Futari shizuka (Amor y sacrificio) es otro drama «de aquí te espero», casi diría un culebrón de la época, pues dura más de una interminable hora... Trata de la historia del joven Teruo a punto de casarse con la gentil Mieko, pero que tiene secretas relaciones con la geisha Namiji, de la cual tiene un hijo. El tío de Teruo se entera de su amor secreto y obliga a la geisha a dejarlo. Teruo se casa con Mieko, pero la ex-amante se pone enferma y manda al hijo a vivir con su padre y la esposa de éste. Cuando sana de su enfermedad va a buscarlo, pero Mieko, la esposa, ya se ha ilusionado con el chico y no quiere soltarlo... Naturalmente, la trama se complica más y más, pero aquí, al igual que en los dos films anteriores, lo impotente no eran los argumentos, sino las voces de la benshi señora Sawato, especialmente en una secuencia en la que se reunían seis familiares hablando sin parar y dicha señora, en unas fluctuaciones de voz que mi modesta inteligencia no alcanzaba a saber cómo lo lograba, hacía todas las seis   —351→   voces, todas distintas, algunas pisándose, y todo sincrónicamente.

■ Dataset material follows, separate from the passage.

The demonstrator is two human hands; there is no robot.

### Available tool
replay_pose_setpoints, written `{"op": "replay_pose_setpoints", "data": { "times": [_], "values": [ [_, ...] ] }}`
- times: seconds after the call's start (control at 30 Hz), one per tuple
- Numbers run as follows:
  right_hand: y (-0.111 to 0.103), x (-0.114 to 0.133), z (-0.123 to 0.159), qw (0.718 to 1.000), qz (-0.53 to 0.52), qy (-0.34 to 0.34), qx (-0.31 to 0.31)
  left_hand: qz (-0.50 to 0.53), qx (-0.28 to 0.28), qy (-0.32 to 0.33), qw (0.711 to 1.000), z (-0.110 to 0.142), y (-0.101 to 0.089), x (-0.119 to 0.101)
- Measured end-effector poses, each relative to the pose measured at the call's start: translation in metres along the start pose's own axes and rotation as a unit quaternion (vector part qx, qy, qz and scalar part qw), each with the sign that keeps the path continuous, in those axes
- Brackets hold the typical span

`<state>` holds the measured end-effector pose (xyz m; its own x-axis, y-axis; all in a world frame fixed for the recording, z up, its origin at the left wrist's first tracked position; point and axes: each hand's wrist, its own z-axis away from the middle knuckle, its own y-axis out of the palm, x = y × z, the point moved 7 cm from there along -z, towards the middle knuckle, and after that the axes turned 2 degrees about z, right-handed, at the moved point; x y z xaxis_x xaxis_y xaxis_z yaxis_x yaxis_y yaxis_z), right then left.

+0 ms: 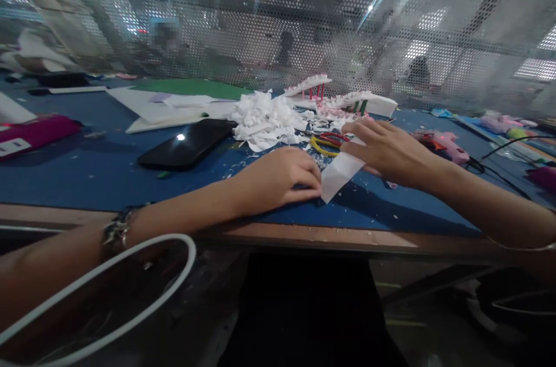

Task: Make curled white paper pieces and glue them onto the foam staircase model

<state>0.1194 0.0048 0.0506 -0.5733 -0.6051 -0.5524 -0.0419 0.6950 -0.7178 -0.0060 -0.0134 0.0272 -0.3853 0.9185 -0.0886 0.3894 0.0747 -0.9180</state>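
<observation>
A strip of white paper (341,176) is stretched at a slant between my two hands, just above the blue table top. My left hand (293,176) rests near the table's front edge, its fingers closed on the strip's lower left end. At the upper right end, my right hand (386,150) grips the strip between thumb and fingers. Behind the hands lie scissors with yellow handles (322,147), partly covered by the right hand. A red-handled tool (334,137) lies against them. A heap of torn white paper pieces (267,118) sits beyond my left hand.
A black phone (189,144) lies left of the heap, near white sheets (152,112) and a green sheet (191,88). White models with coloured posts (365,102) stand behind. A pink glue gun (449,147) with a black cable is at right. A magenta case (37,135) lies far left.
</observation>
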Motion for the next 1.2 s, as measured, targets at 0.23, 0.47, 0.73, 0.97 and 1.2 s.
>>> {"op": "replay_pose_setpoints", "data": {
  "times": [0.23, 0.47, 0.73, 0.97, 1.2],
  "values": [
    [-0.004, 0.042, 0.012, 0.960, -0.239, -0.042, 0.140, -0.019, 0.041, -0.084, 0.995, 0.010, 0.017, 0.002],
    [0.023, 0.055, 0.000, 0.918, -0.375, 0.021, 0.126, 0.039, 0.030, -0.151, 0.987, 0.013, 0.016, 0.009],
    [0.031, 0.047, -0.005, 0.898, -0.420, 0.097, 0.087, 0.030, 0.032, -0.196, 0.980, 0.009, 0.012, 0.014],
    [0.037, 0.044, -0.006, 0.906, -0.387, 0.129, 0.108, 0.038, 0.076, -0.191, 0.978, 0.004, 0.011, 0.019],
    [0.026, 0.053, -0.004, 0.922, -0.374, 0.040, 0.097, 0.040, 0.125, -0.105, 0.986, 0.006, 0.012, 0.010]
  ]
}}
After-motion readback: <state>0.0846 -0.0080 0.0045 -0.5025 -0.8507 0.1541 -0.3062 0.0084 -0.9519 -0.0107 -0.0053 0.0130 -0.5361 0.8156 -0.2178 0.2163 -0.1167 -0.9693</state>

Este film de director desconocido es de 1922, o sea que los japoneses, adelantándose a los norteamericanos, también habían inventado lo que luego se llamaría «cine cien por cien hablado».

En 1 de septiembre de 1923, justo al mediodía, Tokio y su región sufrieron un terremoto de tan grandes proporciones que aún es considerado por los nipones como la desgracia del siglo después de la Segunda Guerra Mundial. La ciudad de frágiles casas de madera y papel ardió, y con ella gran mayoría de films entonces inflamables, entre los cuales todos los de la productora Nikkatsu, una de las más importantes y fructíferas. Por ello, esos films comentados vistos en Pordenone, hoy guardados como auténticas reliquias, constituyen una remarcable experiencia de cine sonoro antes del sonoro.